Mariana Chavez Mac Gregor, MD, MSC, associate professor, Department of Health Services Research, Division of Cancer Prevention and Population Sciences, The University of Texas MD Anderson Cancer Center, discusses key efficacy and safety data from the phase 3 SWOG S1207 trial (NCT01674140) of everolimus (Afinitor) in hormone receptor (HR)–positive, HER2-negative breast cancer.

This randomized, placebo-controlled trial investigated the role of the addition of the mTOR-inhibitor everolimus plus standard adjuvant endocrine therapy in high-risk patients, Chavez Mac Gregor begins. Patients were randomly assigned 1:1 to either the investigator’s choice of adjuvant endocrine therapy plus 1 year of everolimus or placebo. The trial’s primary end point was invasive disease-free survival (IDFS), with secondary end points including overall survival (OS) and safety. Subset analyses included a preplanned evaluation according to risk group and exploratory analyses of menopausal status and age.

Final analysis by risk group revealed that everolimus elicited no improvement in survival outcomes among postmenopausal patients, Chavez Mac Gregor states. However, an exploratory analysis of 581 premenopausal patients did show a statistically significant increase in both IDFS and OS, Chavez Mac Gregor says. Despite the negative outcome of this study, these data were thought-provoking and hypothesis-generating, she emphasizes.
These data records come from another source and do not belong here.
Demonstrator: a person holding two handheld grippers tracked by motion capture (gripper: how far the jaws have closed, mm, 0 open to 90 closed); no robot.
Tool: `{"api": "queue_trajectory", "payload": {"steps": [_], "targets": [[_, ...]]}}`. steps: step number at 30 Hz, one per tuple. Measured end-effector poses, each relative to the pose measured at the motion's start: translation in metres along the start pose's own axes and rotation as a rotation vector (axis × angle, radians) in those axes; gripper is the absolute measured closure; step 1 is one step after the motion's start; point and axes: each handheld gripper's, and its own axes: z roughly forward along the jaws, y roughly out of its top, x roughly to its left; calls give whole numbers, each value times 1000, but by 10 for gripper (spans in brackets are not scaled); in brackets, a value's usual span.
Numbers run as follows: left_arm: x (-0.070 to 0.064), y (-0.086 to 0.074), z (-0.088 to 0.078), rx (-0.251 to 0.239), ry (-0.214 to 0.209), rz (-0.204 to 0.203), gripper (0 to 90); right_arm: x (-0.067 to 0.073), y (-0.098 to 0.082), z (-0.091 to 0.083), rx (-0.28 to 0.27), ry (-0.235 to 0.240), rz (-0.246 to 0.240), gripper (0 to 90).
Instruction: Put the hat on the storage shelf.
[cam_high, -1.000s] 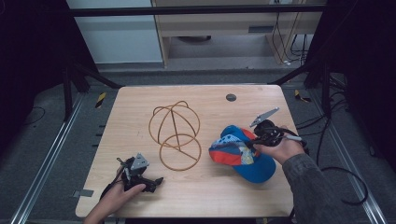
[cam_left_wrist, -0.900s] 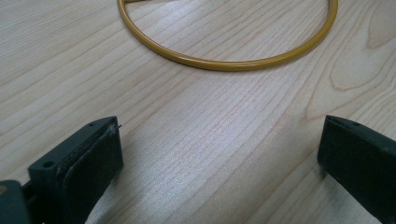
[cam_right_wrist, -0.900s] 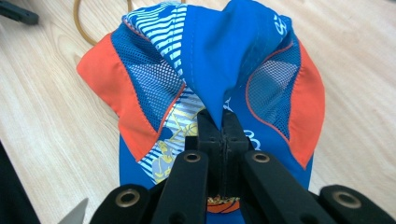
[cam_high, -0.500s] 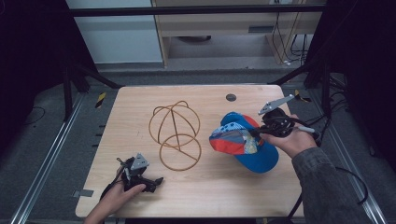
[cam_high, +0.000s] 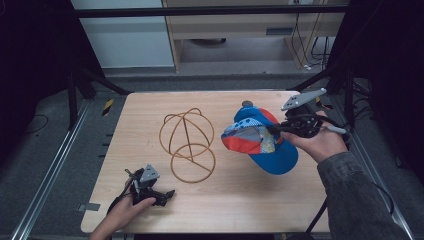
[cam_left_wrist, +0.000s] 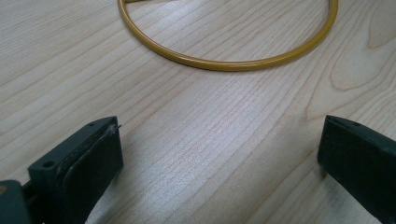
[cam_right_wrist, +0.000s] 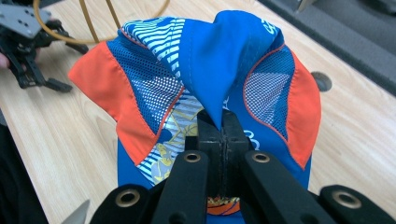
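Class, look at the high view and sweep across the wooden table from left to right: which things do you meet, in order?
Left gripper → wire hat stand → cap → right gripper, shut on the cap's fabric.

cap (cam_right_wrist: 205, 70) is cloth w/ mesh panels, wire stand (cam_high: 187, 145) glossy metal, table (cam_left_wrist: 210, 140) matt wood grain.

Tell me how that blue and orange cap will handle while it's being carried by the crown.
Probably floppy: the cap folds into a peak where the right gripper pinches its fabric. Likely light, since that small pinch holds it off the table. Its brim hangs lower, so it may swing.
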Motion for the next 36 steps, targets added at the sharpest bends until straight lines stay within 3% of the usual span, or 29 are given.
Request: {"api": "queue_trajectory", "payload": {"steps": [14, 26, 31, 36], "targets": [[0, 0, 0, 0, -1, 0, 0, 5, 29, -26, -89, -19, -24, 899], [0, 0, 0, 4, 0, 0, 0, 18, 73, -37, -180, -28, -57, 899], [0, 0, 0, 2, 0, 0, 0, 27, 96, -34, -193, -17, -86, 899], [0, 0, 0, 3, 2, 2, 0, 40, 121, -17, -193, 14, -125, 899]]}}
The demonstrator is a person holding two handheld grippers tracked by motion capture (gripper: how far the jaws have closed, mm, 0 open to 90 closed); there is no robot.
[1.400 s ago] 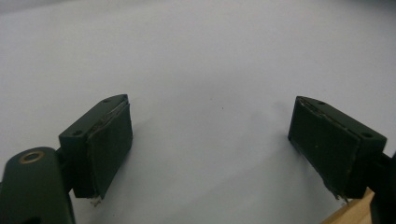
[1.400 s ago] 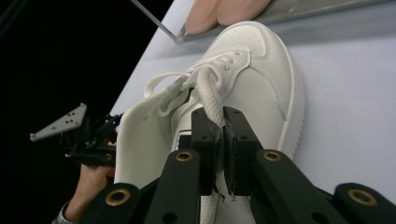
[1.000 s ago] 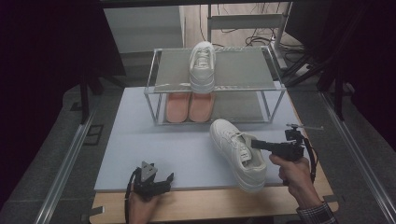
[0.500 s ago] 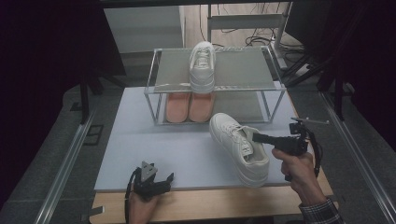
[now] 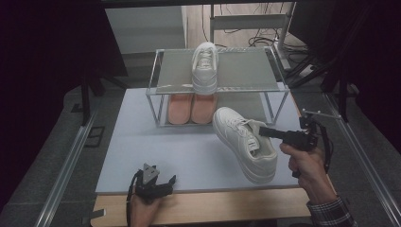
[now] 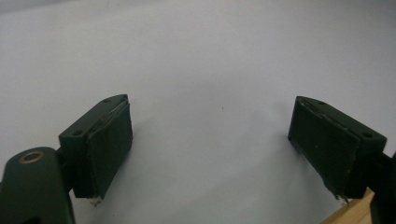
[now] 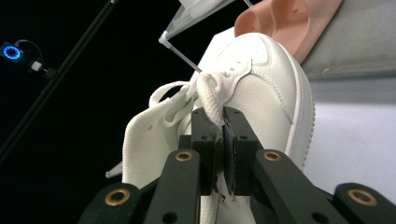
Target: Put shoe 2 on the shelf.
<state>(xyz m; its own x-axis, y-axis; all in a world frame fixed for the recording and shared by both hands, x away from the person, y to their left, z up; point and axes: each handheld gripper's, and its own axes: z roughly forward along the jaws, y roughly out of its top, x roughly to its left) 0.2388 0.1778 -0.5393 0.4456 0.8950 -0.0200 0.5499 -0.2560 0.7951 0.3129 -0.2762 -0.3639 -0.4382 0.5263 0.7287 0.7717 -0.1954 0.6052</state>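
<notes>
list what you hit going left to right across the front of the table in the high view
left gripper → white sneaker held by its laces → right gripper's black body in the person's right hand

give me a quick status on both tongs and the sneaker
Right tongs shut on sneaker lace, shoe tilted. Left tongs open, resting on table. Rack just behind sneaker.
</notes>
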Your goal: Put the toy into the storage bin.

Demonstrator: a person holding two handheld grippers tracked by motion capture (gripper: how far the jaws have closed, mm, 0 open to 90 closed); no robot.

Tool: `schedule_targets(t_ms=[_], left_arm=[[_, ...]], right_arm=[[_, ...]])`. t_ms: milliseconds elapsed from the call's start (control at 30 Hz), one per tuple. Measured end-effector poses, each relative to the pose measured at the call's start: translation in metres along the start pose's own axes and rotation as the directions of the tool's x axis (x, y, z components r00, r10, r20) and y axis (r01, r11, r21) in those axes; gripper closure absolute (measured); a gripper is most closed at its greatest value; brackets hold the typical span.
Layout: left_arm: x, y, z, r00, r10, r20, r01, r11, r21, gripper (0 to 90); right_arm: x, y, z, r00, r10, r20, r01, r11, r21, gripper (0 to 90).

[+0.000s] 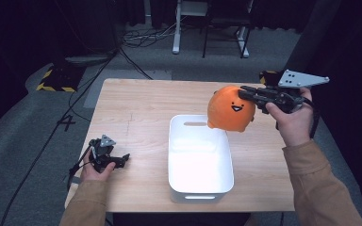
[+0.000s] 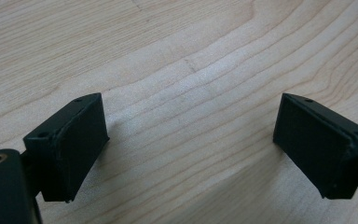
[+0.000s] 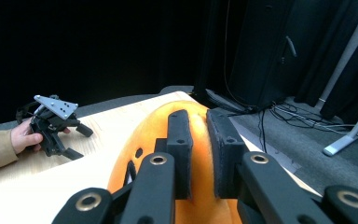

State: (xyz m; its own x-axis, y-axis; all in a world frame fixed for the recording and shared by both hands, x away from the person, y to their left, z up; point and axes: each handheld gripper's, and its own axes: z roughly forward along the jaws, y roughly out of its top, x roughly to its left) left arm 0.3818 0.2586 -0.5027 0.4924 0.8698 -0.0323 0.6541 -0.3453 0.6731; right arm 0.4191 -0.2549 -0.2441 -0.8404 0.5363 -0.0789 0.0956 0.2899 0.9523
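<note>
An orange plush toy (image 1: 231,109) with a smiling black face hangs in the air over the far right corner of a white bin (image 1: 176,155). My right gripper (image 1: 250,94) is shut on a pinch of the toy's top; in the right gripper view the two pads (image 3: 181,140) squeeze a ridge of orange plush (image 3: 140,140) between them. My left gripper (image 1: 122,160) rests low on the table's near left, open, its jaws spread wide over bare wood (image 2: 191,93) in the left gripper view with nothing between them.
The white bin stands in the middle of the wooden table (image 1: 136,108), with a handle slot (image 1: 195,124) in its far wall. Beyond the table lie floor cables (image 1: 146,35) and white desk legs (image 1: 175,28). Dark curtains surround the area.
</note>
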Motion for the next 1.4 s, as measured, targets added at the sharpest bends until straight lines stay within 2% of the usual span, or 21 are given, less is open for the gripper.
schedule_targets(t_ms=[200, 333, 767, 1033, 1400], left_arm=[[0.0, 0.0, 0.0, 1.0, -0.001, -0.008, 0.001, 1.0, -0.002, 9.9], [0.0, 0.0, 0.0, 1.0, -0.002, -0.006, 0.002, 1.0, -0.005, 9.9], [0.001, 0.001, 0.001, 0.9998, -0.012, -0.014, 0.012, 0.9999, 0.002, 9.9], [0.001, 0.001, 0.001, 0.9998, -0.011, -0.014, 0.011, 0.9999, 0.002, 9.9], [0.001, 0.001, 0.001, 0.9998, -0.011, -0.014, 0.011, 0.9999, 0.002, 9.9]], right_arm=[[0.004, 0.001, 0.013, 0.9998, -0.003, -0.02, 0.003, 1.0, 0.002, 80.5], [0.011, 0.002, 0.029, 0.9992, -0.019, -0.036, 0.019, 1.0, 0.023, 80.5], [0.026, 0.001, 0.059, 0.9957, -0.033, -0.087, 0.035, 0.999, 0.018, 80.5], [0.037, -0.007, 0.085, 0.9926, -0.043, -0.114, 0.05, 0.997, 0.057, 80.4], [0.047, -0.013, 0.097, 0.9883, -0.028, -0.15, 0.036, 0.998, 0.051, 80.5]])
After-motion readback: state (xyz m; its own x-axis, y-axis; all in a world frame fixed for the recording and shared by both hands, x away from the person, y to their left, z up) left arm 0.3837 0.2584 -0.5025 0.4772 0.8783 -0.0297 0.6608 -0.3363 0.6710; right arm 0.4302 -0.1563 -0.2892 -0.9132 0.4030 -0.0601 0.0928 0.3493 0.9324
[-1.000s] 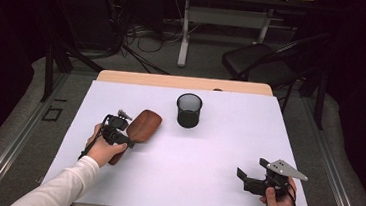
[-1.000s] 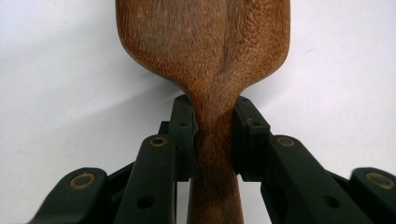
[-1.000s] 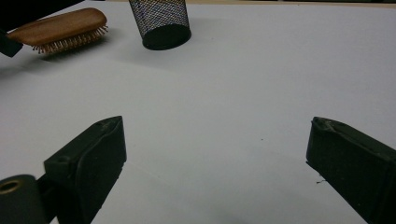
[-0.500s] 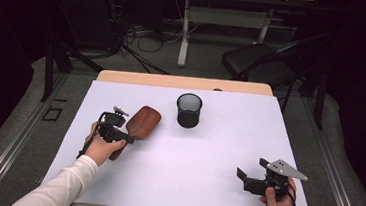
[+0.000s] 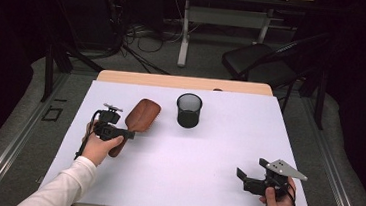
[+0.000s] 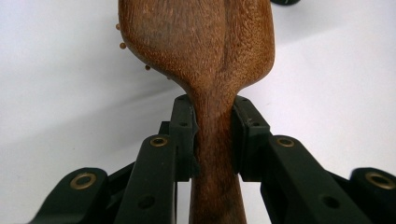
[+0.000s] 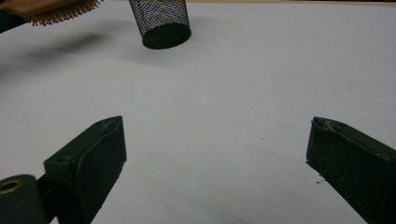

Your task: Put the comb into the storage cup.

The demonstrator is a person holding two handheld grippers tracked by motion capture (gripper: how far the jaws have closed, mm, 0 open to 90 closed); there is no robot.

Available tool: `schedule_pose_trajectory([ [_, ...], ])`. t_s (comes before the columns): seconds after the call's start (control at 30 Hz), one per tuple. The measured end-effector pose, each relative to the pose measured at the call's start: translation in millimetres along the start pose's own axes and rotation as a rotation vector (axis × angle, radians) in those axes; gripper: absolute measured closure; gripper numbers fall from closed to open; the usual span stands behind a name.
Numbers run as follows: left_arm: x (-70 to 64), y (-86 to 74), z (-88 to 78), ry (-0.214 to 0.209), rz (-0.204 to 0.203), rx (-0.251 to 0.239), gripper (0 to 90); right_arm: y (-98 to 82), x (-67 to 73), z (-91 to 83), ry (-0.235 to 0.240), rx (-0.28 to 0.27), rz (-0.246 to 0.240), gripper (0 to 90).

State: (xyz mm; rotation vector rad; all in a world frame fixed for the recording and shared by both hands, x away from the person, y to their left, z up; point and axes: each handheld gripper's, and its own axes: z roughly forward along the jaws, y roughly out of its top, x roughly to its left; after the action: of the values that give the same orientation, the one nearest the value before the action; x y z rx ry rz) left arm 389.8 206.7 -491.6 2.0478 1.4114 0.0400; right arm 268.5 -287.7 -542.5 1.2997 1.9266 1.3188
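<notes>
The wooden hairbrush (image 5: 142, 115) was up off the white worktop (image 5: 206, 155) at its left side, held by the handle in the left tongs (image 5: 127, 134), with its broad oval head pointing away from the person and toward the far edge. In the left gripper view, the two black pads were pressed against either side of the narrow neck of the wooden hairbrush (image 6: 205, 60), just below where it widens into the head, and the smooth brown back of the brush faced the camera; a few small round bristle tips peeked out along its left edge. A soft shadow lay on the white surface beneath it. A black mesh cup (image 5: 189, 110) stood upright near the middle of the far half of the worktop, just to the right of the brush head and apart from it. Over at the near right corner, the right tongs (image 5: 245, 176) rested low in the person's other hand, well away from both brush and cup. In the right gripper view its jaws stood wide apart with bare white worktop (image 7: 224, 116) between them, the black mesh cup (image 7: 161, 23) farther off at the top and the bristled underside of the brush (image 7: 51, 10) at the upper left corner.
</notes>
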Motion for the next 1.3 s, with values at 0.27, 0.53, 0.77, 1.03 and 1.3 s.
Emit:
schedule_pose_trajectory([
  [0.27,1.4,0.6,-10.8,-0.039,-0.02,-0.088,73.0,0.1,0.3,0.0,0.003,0.007,0.001,4.7],
  [0.53,-4.4,1.8,-18.0,-0.065,-0.01,-0.163,73.0,-0.3,0.0,0.8,0.0,0.003,-0.002,4.7],
  [0.77,-8.4,5.6,-21.1,-0.077,-0.002,-0.206,73.0,-0.5,-0.1,0.9,-0.001,0.005,-0.002,4.7],
  [1.03,-15.1,10.4,-23.6,-0.114,0.023,-0.265,73.0,0.0,0.9,1.5,0.001,0.014,-0.007,4.7],
  [1.3,-22.3,14.5,-27.5,-0.152,0.04,-0.313,73.0,0.1,1.7,4.9,0.0,0.022,-0.01,4.7],
])
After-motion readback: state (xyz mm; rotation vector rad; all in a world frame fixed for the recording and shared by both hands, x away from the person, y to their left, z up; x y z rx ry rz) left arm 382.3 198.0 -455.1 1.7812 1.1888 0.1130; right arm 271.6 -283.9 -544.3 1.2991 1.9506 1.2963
Safety data showed that patients treated with everolimus also experienced a higher rate of grade 3 and 4 adverse events (AEs) compared with patients in the control group, Chavez Mac Gregor continues. Moreover, the treatment discontinuation rate was higher in the experimental arm due to treatment-related adverse events, she states. These results signify the need for improved understanding of the drug’s toxicity profile, tolerability, and AE management in this patient population, Chavez Mac Gregor explains. Future research should aim to address the low completion rate and high toxicity associated with everolimus.